These three books exemplify the divergent ways in which humanity's
engagements with the challenges of high-latitude environments have been
researched and understood.
Northernmost Eurasia
On both geographical and intellectual grounds Taymyr is the clear
outlier. The monograph focuses on the 'mysterious' Central
Soviet Arctic (p. xiv), and reprints Leonid P. Khlobystin's seminal
doctoral thesis, which he defended in 1982, at the peak of his
professional career, and prior to his premature death at the age of 56.
The Russian-language text was published posthumously in 1988, and the
current English-language translation forms part of a wider initiative by
the Smithsonian Institution's Arctic Studies Center to expand
dialogue between circumpolar scholars at a time when major advances are
being made in the archaeology of the Russian Arctic (p. xiii).
Khlobystin's monograph makes a crucial contribution to Arctic
archaeology on two levels. Internationally, the book plugs one of the
largest gaps in the sparse English-language archaeological literature on
northern Eurasia. At a more fundamental level, Khlobystin's
fieldwork in Taymyr transformed understandings of Eurasian prehistory.

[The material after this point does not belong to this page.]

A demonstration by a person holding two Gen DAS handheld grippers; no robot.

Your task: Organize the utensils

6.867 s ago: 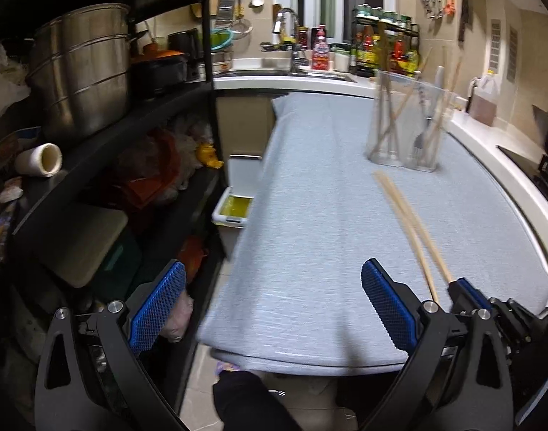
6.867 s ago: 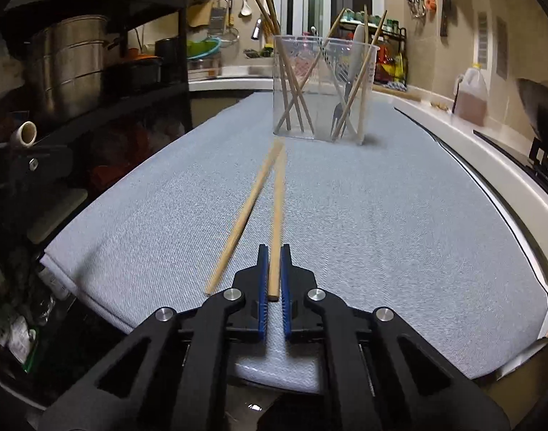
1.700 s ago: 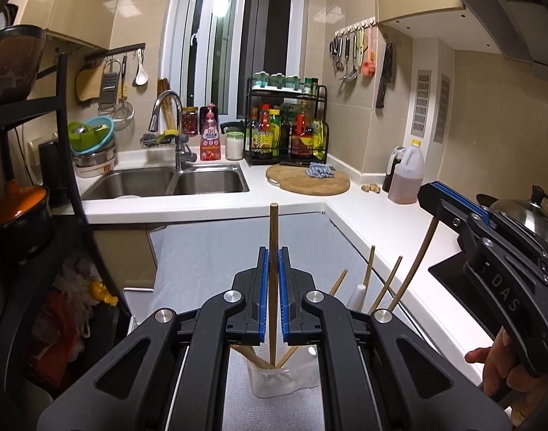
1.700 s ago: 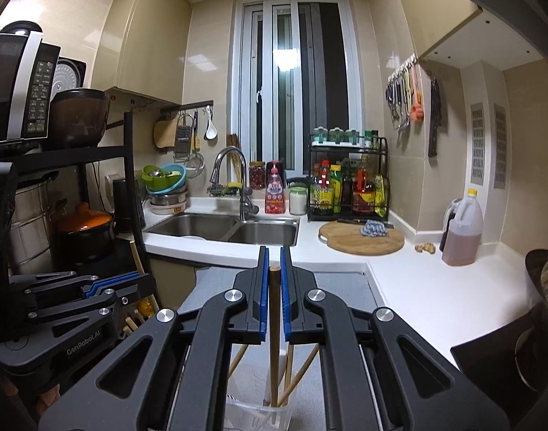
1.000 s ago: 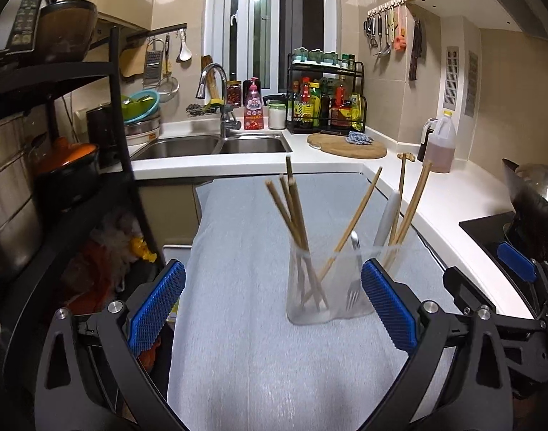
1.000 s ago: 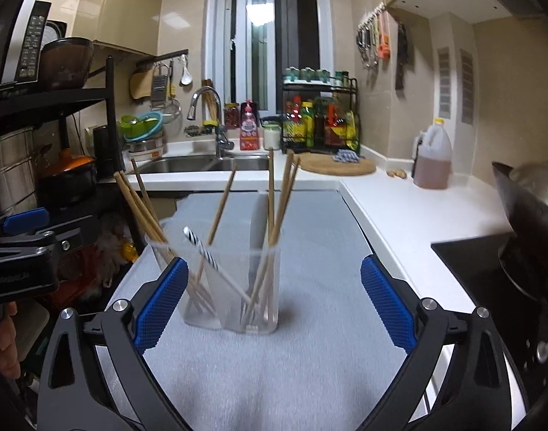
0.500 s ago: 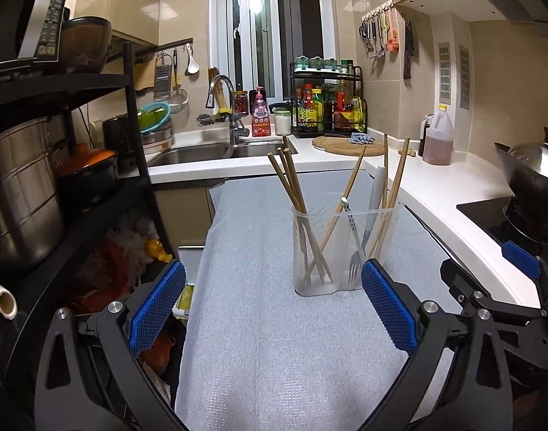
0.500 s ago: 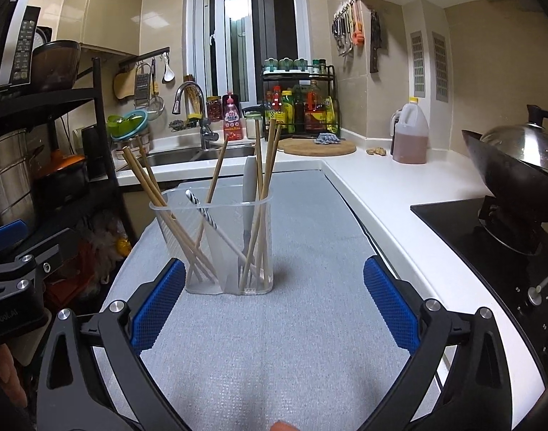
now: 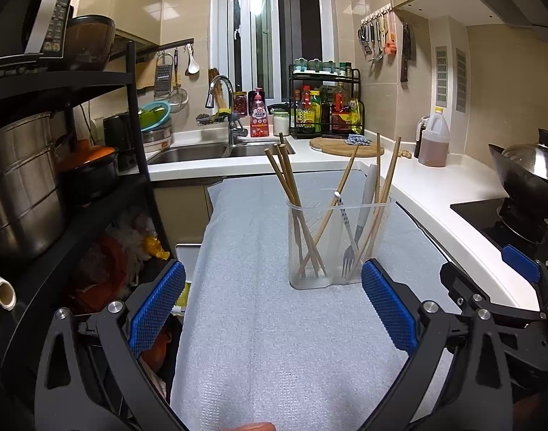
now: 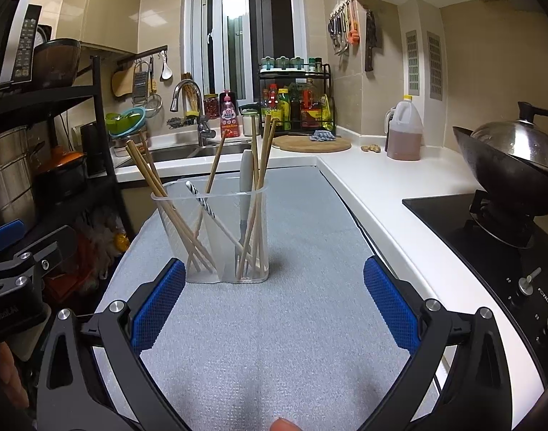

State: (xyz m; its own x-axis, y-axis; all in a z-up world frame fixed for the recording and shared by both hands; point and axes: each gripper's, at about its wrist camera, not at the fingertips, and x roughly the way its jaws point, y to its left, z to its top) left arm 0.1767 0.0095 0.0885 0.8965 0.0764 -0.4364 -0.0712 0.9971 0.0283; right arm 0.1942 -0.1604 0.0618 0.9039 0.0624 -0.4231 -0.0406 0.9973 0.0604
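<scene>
One clear holder (image 9: 340, 244) is seen standing upright on the grey mat (image 9: 274, 341), ahead of both grippers and touching neither. Seven wooden chopsticks (image 9: 287, 183) are counted in it: three leaning left together, one slanting across the middle, and three at the right. One fork (image 9: 348, 256) with a striped handle stands tines down in the holder, and one pale-handled utensil (image 9: 366, 197) is beside it, its lower end too blurred through the plastic to be identified. No utensil is seen lying on the mat. The left gripper (image 9: 274, 309) is held wide open at the mat's near end, with nothing between its blue pads (image 9: 155, 307). The right gripper (image 10: 274, 305) is likewise spread wide and holds nothing. To the far left a double sink (image 9: 216, 152) is set in the counter; at the right one wok (image 10: 514, 165) sits on the hob.
</scene>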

Until the 1960s the area had remained a blank spot on archaeological
maps of the north, and when the first of his 'Polar
Expeditions' set out in 1967 there were only four archaeological
sites known in the entire region. By 1981 he had added two hundred,
transforming Taymyr into one of the best studied regions of northern
Siberia.
Three main themes run through Khlobystin's work. He was
particularly interested in overturning the lingering assumption that
Taymyr's ancient cultures were remote, backward and lacking
capacity for innovation, in contrast to more dynamic populations living
in the south. Khlobystin demonstrated that Taymyr was a pivotal contact
zone between the Ob' and Yenissei drainages to the west, and the
Lena basin to the east. Taymyr played a key role in the dispersal of
several technological innovations, including early net-ware pottery (p.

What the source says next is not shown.